Le gouvernement américain consacre des milliards de dollars à l'achat d'éventuels vaccins et traitements contre la pandémie

L'opération américaine qui pourrait laisser le reste du monde sans vaccin pour le COVID-19

PHOTO/REUTERS - Laboratoire du fabricant chinois de vaccins CanSino Biologics

Plus rapide que la vitesse de la lumière. Ce concept rappelle l'allégorique « Operation Warp Speed », avec laquelle les États-Unis veulent se procurer 300 millions de vaccins et de traitements suffisants pour immuniser 2021 contre le COVID-19, mais qui pourrait laisser d'autres pays sans accès rapide aux traitements et aux vaccins. « Je trouve très inquiétant que les mesures prises par les États-Unis puissent servir à accumuler des vaccins et des médicaments contre le COVID-19 », déclare le professeur Lawrence Gostin, directeur de l'Institut pour la santé mondiale à la faculté de droit de Georgetown, dans un entretien avec Efe. 

Alors que l'administration de Donald Trump renonce au multilatéralisme et après avoir officialisé son intention de quitter l'Organisation mondiale de la santé (OMS), le gouvernement américain consacre des milliards de dollars à l'achat d'éventuels vaccins et traitements contre la pandémie.

Le problème, selon les experts, est que Trump ne semble pas prendre en compte la dimension mondiale de la lutte contre la pandémie et agit dans l'intention de sécuriser tout le stock initial de remèdes possibles. En mars, il a tenté de persuader la société allemande CureVac de transférer aux États-Unis ses recherches sur un éventuel vaccin contre le COVID-19, ce qui n'a finalement pas abouti et s'est soldé par le départ précipité de son PDG de l'époque, l'Américain Daniel Menichella, et par l'affirmation du gouvernement allemand selon laquelle tout ce qui est lié à la pandémie relève de la « sécurité nationale ».

Le mois dernier, la Maison Blanche a ordonné l'achat de pratiquement toute la production jusqu'en septembre du traitement du rédemsivir, de la société américaine Gilead, l'un des deux médicaments qui se sont avérés utiles contre le COVID-19. 

Thomas Senderovitz, directeur de l'Agence danoise des médicaments, a déclaré la semaine dernière à la télévision publique de son pays que la mesure prise par les États-Unis pour monopoliser le rédemsivir est une mauvaise nouvelle pour l'Europe et pour un monde en pleine crise mondiale. « Je n'ai jamais rien vu de tel auparavant. Une entreprise qui décide de vendre tout son stock à un pays.
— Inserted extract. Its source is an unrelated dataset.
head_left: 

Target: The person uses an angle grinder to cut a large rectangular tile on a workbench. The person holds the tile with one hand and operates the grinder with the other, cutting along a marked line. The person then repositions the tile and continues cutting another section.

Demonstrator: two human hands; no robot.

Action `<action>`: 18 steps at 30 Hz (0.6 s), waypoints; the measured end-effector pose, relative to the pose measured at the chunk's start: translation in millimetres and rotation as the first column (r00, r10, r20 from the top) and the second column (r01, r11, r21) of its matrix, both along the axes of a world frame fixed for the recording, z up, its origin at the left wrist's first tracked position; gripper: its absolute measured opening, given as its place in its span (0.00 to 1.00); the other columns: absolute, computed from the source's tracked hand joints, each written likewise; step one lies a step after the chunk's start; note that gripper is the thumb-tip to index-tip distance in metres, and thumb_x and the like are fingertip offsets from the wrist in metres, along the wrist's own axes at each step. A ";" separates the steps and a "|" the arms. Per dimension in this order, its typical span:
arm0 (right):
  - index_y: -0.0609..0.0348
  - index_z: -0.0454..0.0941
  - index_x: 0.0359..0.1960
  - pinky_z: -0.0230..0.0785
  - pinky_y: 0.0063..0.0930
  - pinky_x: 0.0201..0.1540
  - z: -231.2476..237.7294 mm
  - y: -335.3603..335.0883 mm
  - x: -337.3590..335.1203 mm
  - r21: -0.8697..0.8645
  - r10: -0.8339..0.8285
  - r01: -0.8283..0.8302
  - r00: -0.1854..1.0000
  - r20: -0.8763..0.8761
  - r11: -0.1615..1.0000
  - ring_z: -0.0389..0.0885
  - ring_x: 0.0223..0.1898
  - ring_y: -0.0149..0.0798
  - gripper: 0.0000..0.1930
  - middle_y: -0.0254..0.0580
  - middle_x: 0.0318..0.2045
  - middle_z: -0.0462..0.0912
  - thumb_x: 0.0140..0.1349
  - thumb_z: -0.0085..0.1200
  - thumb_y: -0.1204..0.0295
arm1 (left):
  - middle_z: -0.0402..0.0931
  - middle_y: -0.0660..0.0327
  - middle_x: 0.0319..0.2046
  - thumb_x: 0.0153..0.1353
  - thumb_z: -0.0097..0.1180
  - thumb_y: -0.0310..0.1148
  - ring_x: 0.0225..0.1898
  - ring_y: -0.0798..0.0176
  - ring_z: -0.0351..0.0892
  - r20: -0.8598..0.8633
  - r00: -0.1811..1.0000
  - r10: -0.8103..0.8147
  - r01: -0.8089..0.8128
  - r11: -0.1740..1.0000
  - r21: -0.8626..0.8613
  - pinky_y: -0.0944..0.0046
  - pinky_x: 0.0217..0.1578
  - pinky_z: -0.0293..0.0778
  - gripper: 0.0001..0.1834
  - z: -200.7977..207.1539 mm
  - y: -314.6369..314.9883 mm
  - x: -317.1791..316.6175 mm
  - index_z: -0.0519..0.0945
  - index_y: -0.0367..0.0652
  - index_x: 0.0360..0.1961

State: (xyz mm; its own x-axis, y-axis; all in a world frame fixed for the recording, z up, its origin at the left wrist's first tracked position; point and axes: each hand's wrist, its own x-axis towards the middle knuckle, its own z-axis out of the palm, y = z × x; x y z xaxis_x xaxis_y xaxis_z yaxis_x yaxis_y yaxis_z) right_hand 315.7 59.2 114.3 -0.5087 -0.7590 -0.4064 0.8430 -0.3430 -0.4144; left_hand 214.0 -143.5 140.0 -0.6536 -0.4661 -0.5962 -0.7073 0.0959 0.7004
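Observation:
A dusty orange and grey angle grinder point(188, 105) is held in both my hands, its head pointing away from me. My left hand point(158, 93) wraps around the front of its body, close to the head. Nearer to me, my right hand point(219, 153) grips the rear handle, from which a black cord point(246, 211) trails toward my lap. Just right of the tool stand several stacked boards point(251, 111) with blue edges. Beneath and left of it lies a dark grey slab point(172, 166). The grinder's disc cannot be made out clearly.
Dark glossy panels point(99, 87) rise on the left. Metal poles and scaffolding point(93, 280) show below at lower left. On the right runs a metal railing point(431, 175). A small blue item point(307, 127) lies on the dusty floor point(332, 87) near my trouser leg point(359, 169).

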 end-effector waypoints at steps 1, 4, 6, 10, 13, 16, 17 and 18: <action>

C'est très étrange et inapproprié », a-t-il déclaré.

L'opération « Warp Speed » a attribué son plus gros contrat cette semaine : 1,6 milliard de dollars à Novavax, une entreprise pharmaceutique du Maryland presque inconnue qui développe un éventuel vaccin contre COVID-19 d'ici la fin de l'année. Le paiement implique l'engagement de livrer 100 millions de doses de ce nouveau vaccin, un chiffre très élevé pour une nouvelle production même pour une multinationale et qui pourrait servir à vacciner 50 millions de personnes. Novavax rejoint une douzaine d'autres candidats pour un vaccin contre le COVID-19, dont les projets prometteurs de Johnson & Johnson (financés par 456 millions de dollars de fonds fédéraux), Moderna (500 millions de dollars) et AstraZeneca (1,2 milliard de dollars).

« Il y a tout lieu de croire que l'administration Trump ne partagera pas équitablement les vaccins et les médicaments essentiels pour lutter contre la pandémie. Il a fonctionné selon sa plate-forme America First et il semble évident qu'elle voudra s'assurer la majeure partie de la production mondiale. Ce pouvoir d'attraction sera d'autant plus grand si les États-Unis sont les premiers à obtenir le vaccin », a déclaré Gostin. 

Le Dr Anthony Fauci, directeur de l'Institut national des maladies infectieuses et principal épidémiologiste du pays, estime que d'ici 2021, les États-Unis devraient avoir accès à quelque 200 000 doses pour immuniser leur population contre le SRAS-CoV-2, ce qui équivaut à 40 % de la production mondiale du vaccin contre la grippe saisonnière, beaucoup moins cher et plus facile à produire.

Cela laisse à penser que les entreprises pharmaceutiques qui ont reçu des aides en échange d'engagements de Washington, dont le géant AstraZeneca, seront sous pression pour mettre toutes leurs capacités de production au service des États-Unis. « Des actions telles que l'achat de Gilead envoient un message très dommageable sur l'égoïsme et contre l'esprit de solidarité mondiale. De plus, l'annonce de son retrait de l'OMS montre que Trump ne se soucie guère de la coopération et de l'égalité en matière de santé », souligne le professeur Gostin.